Please let me know exact steps require to install/configure Hadoop, Pig and hive in laptop.

and i can use windows OS and i install the hadoop in windows OS


Solution

  • For beginners, I would recommend sticking to a good prepackaged Hadoop distribution/sandbox. Even if you want to learn how to setup up a Hadoop cluster before using the tools it provides (e.g. Hive etc.), setting up a common distribution is a lot easier at least in the beginning.

    Prepackaged sandboxes for Hadoop are going to be in Linux. But most likely, you will not need to do a lot in Linux to start using Hadoop if you start from these sandboxes. Personally, I think the time you will save by avoiding support and documentation issues on Windows ports will compensate greatly for any added effort required for jumping into Linux, and you will at least enter the domain of Linux which itself is a tremendously important tool.

    For prepackaged solutions, you may try to aim at Cloudera quickstart VM or MapR quickstart VM as these are the most widely used distributions. By using sandboxes, you will skip the installation process (which may be hectic if you don't know what you want and specially if you aren't familiar with Linux) and jump right into usage of tools. Due to availability of good documentation for large vendors such as Cloudera and MapR, you will also face lesser issues in accessing the tools you want to learn.

    Follow the vendor specific setup guidelines (also listed on the download pages as getting started guides) for further details on setting up the sandbox.

    Once you have the sandbox setup, you can use a lot of different ways to access Hive and Pig. You can use a command line interface for Hive (called beeline). If you are familiar with JDBC, you can access Hive through that. Install Apache-Thrift to enable much wider access options, but you can also save that for later.

    I would not recommend learning Pig unless you have very specific uses for it.
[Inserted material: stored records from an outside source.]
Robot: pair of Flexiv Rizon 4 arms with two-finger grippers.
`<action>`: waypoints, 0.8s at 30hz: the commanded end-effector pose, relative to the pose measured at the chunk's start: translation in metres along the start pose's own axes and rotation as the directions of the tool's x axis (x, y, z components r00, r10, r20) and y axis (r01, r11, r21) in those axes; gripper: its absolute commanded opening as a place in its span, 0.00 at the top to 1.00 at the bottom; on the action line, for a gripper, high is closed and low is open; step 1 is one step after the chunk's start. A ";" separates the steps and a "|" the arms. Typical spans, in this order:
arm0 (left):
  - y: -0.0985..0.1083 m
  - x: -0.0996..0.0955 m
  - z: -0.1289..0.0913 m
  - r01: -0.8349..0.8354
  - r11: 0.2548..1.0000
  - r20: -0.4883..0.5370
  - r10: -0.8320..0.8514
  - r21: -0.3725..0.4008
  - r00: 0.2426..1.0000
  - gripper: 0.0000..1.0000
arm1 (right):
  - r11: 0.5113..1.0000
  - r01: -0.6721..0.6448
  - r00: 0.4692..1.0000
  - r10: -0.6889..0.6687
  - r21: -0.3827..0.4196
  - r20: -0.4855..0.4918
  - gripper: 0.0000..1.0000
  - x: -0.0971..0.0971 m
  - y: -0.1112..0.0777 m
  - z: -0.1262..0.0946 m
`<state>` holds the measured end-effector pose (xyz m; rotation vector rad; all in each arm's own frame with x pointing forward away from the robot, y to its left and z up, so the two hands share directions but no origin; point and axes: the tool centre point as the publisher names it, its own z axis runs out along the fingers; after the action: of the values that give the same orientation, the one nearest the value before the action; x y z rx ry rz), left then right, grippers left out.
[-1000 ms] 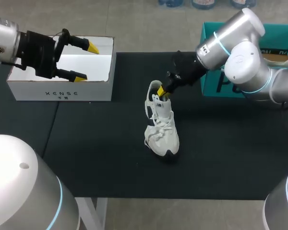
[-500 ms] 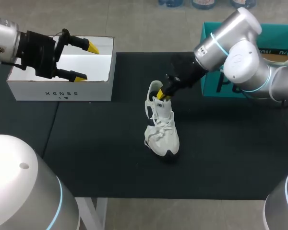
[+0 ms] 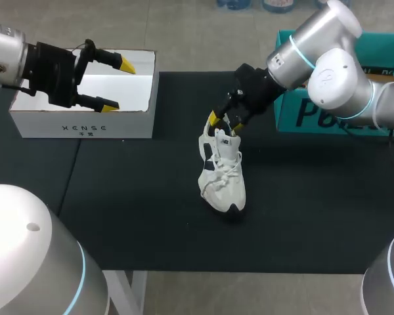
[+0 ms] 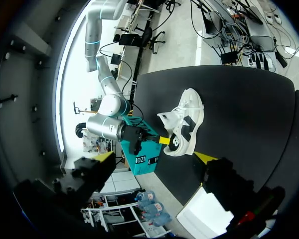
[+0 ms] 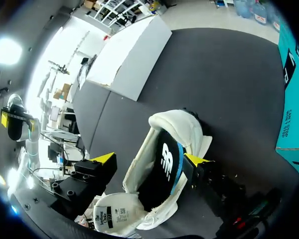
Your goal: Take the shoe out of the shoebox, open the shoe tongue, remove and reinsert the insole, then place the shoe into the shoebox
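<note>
The white mesh-and-leather running shoe (image 3: pixel 222 174) with black side patches stands upright on its sole at the middle of the black matte table mat (image 3: pixel 302 210), out of its box, toe toward 6 o'clock and heel toward 12. Its laces look loosened and the soft, padded white tongue (image 5: pixel 112 214) lies folded forward over them, label side up, so the mouth of the shoe gapes wide. Inside it shows a black foam insole (image 5: pixel 162 172) with a blue edge, and I cannot tell whether it sits flat or is partly lifted. The right gripper (image 3: pixel 223 125) hangs at the heel collar, at the shoe's 12 o'clock, its yellow-tipped fingers spread wide and straddling the collar without clamping it; I judge this pose suits reaching into the opening for the insole. At the shoe's 10 o'clock, well apart, sits the white cardboard shoebox (image 3: pixel 85 123), rectangular, lidless and stiff-walled, open side up to take the shoe at the end. The left gripper (image 3: pixel 118 84) hovers over its near wall, fingers apart and holding nothing, out of the other arm's way. At 2 o'clock a teal cardboard box (image 3: pixel 315 115) stands behind the right arm
</note>
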<state>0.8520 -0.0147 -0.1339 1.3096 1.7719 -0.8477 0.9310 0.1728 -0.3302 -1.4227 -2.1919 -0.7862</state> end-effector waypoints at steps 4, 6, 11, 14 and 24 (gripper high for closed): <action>0.001 0.000 0.001 -0.001 1.000 -0.001 0.001 0.001 1.000 0.00 | 1.000 -0.006 0.999 0.007 -0.030 0.033 0.00 0.008 -0.003 -0.018; 0.001 0.000 0.001 -0.001 1.000 -0.001 0.001 0.001 1.000 0.00 | 1.000 -0.018 0.999 0.019 -0.024 0.050 0.00 0.010 -0.004 -0.020; 0.001 0.000 0.001 -0.001 1.000 -0.001 0.001 0.001 1.000 0.00 | 0.999 -0.024 0.973 0.017 0.030 0.229 1.00 0.017 -0.003 -0.029; 0.001 0.000 0.001 -0.001 1.000 -0.001 0.001 0.001 1.000 0.00 | 0.997 -0.029 0.928 -0.002 0.078 0.372 1.00 0.028 0.000 -0.034; 0.001 0.000 0.001 -0.001 1.000 -0.001 0.001 0.001 1.000 0.00 | 0.996 -0.026 0.907 -0.014 0.090 0.421 1.00 0.031 0.002 -0.037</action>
<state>0.8520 -0.0147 -0.1339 1.3096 1.7719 -0.8478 0.9198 0.1671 -0.2841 -1.6307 -2.4491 -0.4553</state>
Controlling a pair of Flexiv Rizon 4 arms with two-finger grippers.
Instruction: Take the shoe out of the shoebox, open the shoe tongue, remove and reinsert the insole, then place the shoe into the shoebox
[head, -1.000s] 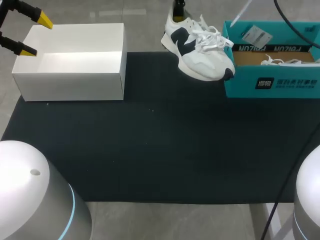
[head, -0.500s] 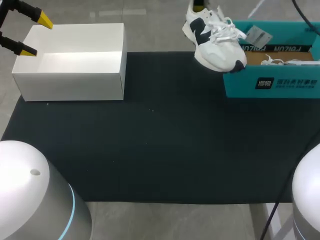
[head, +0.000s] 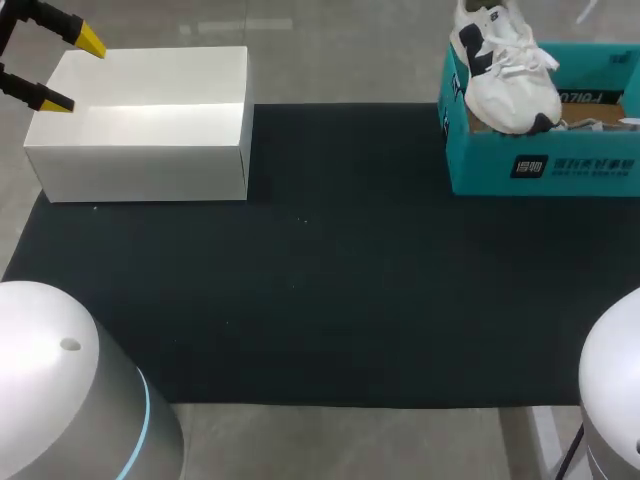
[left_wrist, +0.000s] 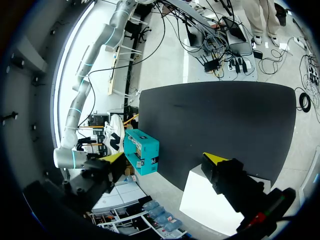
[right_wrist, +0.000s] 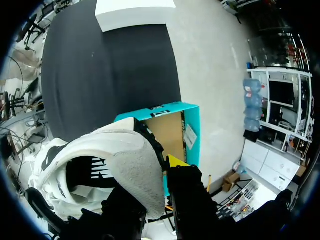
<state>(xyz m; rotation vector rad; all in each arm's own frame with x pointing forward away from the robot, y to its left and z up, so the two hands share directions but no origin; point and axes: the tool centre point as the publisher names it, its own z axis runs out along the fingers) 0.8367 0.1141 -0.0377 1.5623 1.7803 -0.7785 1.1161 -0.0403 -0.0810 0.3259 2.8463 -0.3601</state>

If you are familiar with Java (or Scala, or even Python, among other options), try writing some Map-Reduce style jobs to learn more about how Hadoop works. Open Ambari (or Cloudera Manger etc.) interface which comes pre-configured with these sandboxes and see the tools and services that come pre-packaged with the sandbox. These are the most common ones and can be used as a useful list for starters. Start learning about them (but skip Pig if you can, even if it is pre-installed ;)

    Once you are familiar with the sandbox you have, I would suggest going for Apache Nifi which has easier learning curve and give a lot of flexibility. But you will most likely have to setup a new sandbox for that. It may also serve as a good revision exercise for learning. Integrate that with your Hadoop sandbox, implement some decent use cases and you will have some good experience to show.